(Exercise details)
Filter the listing below for "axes" and report every line that has it.

━━━ Material provided ━━━

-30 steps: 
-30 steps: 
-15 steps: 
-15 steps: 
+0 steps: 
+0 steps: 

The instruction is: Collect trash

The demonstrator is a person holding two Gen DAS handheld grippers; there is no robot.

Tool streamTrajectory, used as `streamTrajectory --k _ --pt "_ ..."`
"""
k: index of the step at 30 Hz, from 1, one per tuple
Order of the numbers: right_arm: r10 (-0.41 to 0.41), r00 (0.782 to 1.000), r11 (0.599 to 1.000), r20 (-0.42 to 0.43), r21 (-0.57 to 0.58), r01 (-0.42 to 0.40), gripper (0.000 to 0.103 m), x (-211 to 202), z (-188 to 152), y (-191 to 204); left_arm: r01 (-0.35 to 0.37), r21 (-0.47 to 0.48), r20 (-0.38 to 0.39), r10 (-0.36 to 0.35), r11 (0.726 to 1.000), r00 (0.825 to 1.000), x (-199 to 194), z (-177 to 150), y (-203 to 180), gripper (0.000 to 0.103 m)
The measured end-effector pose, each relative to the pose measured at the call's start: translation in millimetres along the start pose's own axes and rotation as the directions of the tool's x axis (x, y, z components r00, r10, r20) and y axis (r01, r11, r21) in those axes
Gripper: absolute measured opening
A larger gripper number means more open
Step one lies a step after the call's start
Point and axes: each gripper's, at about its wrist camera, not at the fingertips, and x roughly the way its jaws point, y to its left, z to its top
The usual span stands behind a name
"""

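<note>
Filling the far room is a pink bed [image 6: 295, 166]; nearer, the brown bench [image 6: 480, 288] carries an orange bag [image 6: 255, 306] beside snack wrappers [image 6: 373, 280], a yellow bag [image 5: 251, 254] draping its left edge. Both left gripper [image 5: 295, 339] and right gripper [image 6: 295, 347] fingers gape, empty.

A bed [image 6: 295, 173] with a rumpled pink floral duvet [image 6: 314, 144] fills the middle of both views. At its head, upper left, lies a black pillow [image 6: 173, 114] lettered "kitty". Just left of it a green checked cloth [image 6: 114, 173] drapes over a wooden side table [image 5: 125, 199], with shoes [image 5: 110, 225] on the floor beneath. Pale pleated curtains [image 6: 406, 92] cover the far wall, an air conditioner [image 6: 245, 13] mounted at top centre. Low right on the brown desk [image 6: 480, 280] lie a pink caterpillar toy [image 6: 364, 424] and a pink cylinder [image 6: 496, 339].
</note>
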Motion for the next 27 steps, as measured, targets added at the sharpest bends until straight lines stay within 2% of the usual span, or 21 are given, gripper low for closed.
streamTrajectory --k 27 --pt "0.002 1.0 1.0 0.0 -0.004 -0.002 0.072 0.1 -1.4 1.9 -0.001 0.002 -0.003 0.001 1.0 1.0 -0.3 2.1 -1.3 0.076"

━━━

(Written answer)
The measured end-effector pose, each relative to the pose measured at the call's start: translation in millimetres along the start pose's own axes and rotation as the directions of the tool's x axis (x, y, z components r00, r10, r20) and y axis (r01, r11, r21) in those axes
Point and axes: each gripper's, at about its wrist camera, not at the fingertips, and x roughly the way its jaws point, y to its left, z to its top

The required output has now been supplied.